Todd Gurley is no longer a Los Angeles Ram, and that's not exactly a scenario that Rams coach Sean McVay says he could have imagined over the past year or two.
"I don't think so," McVay said Monday as he spoke with reporters for the first time since Gurley was released last month. "I think as you continue to accumulate experience, especially in this role, you never take anything for granted and the amount of perspective that you have now ... but to say that was something that I think you could have ever anticipated, I think the answer is no."
The Rams cut Gurley less than two years after signing him to a four-year, $60 million extension that included $45 million guaranteed -- a record amount for an NFL running back. Gurley has since agreed to a one-year deal with the Atlanta Falcons, though the deal is pending a physical.
Rams general manager Les Snead said Monday that he did not regret signing Gurley to a long-term extension that amounted to the star back earning $22.6 million more than he would have on his original, five-year rookie deal.
"The yards he gained, the touchdowns he scored for us, the championships -- where it's two division titles, the conference championship, the Super Bowl appearance, you know that would be tough to regret," Snead said. "What I can say is, obviously, I think we all wish the partnership could have lasted longer."
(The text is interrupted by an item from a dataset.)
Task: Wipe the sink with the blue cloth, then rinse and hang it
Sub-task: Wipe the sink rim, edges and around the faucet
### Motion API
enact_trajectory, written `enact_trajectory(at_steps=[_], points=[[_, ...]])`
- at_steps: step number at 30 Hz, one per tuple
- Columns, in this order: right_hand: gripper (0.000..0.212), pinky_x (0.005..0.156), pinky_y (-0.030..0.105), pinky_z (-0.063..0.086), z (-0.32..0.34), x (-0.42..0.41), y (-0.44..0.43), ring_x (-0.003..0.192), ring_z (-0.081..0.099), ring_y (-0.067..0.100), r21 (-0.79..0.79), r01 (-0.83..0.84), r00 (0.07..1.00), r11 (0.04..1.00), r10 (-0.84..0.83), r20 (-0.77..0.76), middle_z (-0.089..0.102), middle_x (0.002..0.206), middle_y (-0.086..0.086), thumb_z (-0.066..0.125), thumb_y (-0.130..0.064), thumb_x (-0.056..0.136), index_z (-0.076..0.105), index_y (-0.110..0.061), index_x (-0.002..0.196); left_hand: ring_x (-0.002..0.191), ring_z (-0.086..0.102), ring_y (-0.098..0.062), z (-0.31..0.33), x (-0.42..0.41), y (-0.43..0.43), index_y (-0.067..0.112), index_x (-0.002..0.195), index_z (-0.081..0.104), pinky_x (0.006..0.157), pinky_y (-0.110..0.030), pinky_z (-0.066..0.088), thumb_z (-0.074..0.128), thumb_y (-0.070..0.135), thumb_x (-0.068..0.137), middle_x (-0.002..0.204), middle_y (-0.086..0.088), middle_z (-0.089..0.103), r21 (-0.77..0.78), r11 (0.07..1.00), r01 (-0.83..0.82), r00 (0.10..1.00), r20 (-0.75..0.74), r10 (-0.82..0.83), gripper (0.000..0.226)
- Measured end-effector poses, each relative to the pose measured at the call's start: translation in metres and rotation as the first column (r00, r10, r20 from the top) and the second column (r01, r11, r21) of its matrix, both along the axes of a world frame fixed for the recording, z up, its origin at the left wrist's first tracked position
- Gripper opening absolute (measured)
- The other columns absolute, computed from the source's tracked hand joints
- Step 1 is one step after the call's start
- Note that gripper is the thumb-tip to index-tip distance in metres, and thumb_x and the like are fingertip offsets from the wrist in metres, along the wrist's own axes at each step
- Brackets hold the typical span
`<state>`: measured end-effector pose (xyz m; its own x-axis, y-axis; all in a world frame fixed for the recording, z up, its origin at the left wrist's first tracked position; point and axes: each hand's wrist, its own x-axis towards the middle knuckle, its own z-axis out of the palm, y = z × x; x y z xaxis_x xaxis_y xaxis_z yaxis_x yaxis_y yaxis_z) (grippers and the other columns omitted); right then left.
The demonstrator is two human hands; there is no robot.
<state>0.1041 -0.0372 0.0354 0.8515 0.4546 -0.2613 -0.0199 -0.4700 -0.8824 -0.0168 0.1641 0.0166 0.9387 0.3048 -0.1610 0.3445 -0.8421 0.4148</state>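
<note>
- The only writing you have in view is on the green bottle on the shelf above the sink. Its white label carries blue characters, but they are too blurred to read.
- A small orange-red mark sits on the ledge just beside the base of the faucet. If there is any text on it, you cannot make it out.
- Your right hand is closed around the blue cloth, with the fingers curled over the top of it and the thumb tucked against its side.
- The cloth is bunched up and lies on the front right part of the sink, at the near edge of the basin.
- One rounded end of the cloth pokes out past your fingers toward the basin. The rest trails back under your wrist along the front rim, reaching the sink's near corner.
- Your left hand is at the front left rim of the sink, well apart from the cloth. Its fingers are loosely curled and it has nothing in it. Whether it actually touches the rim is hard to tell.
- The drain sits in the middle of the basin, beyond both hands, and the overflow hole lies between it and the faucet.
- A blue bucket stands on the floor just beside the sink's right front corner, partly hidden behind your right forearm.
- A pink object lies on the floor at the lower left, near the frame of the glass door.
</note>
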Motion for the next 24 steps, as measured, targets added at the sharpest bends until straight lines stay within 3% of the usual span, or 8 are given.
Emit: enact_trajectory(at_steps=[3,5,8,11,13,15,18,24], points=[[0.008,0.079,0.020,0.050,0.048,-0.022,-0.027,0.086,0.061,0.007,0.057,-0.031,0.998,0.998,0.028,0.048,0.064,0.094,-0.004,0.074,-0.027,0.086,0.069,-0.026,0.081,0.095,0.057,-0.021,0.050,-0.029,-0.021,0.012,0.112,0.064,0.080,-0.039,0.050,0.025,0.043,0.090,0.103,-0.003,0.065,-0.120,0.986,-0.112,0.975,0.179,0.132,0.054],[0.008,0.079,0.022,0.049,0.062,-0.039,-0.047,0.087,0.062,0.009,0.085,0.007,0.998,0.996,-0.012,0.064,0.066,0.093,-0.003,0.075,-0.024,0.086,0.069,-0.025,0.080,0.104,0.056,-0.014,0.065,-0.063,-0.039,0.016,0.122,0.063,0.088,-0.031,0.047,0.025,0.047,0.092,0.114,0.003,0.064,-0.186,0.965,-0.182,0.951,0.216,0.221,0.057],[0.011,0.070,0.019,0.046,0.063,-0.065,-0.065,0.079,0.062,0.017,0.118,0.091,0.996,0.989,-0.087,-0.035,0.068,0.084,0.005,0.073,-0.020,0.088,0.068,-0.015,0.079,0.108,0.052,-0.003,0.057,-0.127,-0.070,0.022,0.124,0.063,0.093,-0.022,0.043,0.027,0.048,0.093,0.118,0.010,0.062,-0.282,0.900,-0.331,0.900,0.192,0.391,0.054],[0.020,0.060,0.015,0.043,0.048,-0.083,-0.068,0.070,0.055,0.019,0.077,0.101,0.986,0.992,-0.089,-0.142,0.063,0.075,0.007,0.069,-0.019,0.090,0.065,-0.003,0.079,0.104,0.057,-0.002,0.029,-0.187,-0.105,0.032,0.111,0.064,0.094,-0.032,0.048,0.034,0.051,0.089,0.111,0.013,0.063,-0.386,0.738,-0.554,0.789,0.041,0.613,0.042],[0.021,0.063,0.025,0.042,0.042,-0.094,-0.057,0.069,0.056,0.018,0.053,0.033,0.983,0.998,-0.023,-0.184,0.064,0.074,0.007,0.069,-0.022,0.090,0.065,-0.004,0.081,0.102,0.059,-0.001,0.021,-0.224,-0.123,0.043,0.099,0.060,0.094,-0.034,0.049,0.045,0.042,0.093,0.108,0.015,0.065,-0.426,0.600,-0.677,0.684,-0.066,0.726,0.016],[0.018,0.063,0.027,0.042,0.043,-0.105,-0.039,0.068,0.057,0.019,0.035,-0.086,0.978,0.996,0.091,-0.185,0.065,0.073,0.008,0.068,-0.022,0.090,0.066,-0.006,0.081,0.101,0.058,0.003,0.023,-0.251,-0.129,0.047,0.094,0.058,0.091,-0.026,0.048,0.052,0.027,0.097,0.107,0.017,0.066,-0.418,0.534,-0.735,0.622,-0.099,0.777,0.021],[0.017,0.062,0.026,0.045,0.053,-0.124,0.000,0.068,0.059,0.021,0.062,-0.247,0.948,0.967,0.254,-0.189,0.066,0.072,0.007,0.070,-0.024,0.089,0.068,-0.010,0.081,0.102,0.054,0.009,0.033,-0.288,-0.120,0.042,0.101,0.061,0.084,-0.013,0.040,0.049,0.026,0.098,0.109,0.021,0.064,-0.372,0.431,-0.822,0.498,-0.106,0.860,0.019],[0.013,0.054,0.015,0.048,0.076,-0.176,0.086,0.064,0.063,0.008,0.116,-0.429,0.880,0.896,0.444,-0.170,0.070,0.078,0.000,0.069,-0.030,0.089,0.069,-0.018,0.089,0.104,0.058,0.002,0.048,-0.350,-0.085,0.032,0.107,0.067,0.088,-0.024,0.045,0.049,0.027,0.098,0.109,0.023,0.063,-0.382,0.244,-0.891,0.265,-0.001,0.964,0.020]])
The Rams' decision to move on from the former NFL Offensive Player of the Year came at an expensive cost. The Rams cut Gurley with a post-June 1 designation, which means they will spread the dead-money cap charges of $11.75 million over two seasons. However, they also will have $5.5 million in cap savings on June 2.
McVay was short on specifics when asked why the Rams moved on from Gurley, who over the past three seasons under McVay racked up 4,988 scrimmage yards and scored 54 touchdowns.
"A lot of the decisions we make aren't exclusively about a player, but you're talking about how to fit a big puzzle together with your team," McVay said. "These are conversations that require a lot of different directions and kind of projections based on where we're at, where we want to be... but there certainly were a lot of things that went into the discussion and ultimately the decision to make that move."
Said Snead: "In this case, I don't think it's a salary-cap issue, but in the puzzle, like I said, in putting together your short-term and long-term vision of trying to consistently contend what you pay players comes into play, obviously producing comes into play."
Gurley never appeared to fully return to form following a nagging knee issue that sidelined him for the final two games of the 2018 regular season. Last season, the Rams' game plan moved away from depending on the All Pro back, as he experienced a decline in touches and rushed for a career-low 857 yards.
While the Rams said goodbye to Gurley this offseason, they have warmly welcomed the return of veteran defensive lineman Michael Brockers, who re-signed following an initial agreement to join the Baltimore Ravens in free agency.
Brockers' return not only provides a boost to the interior of the defensive line, but also to the relationship between McVay and star defensive tackle Aaron Donald, who expressed anger and frustration about Brockers' initial departure.
"I know Aaron was finally talking to me again once we got Michael back," McVay said with a small chuckle. "He was a little upset with me for a couple days."
An eight-year pro, Brockers signed a three-year, $24 million contract.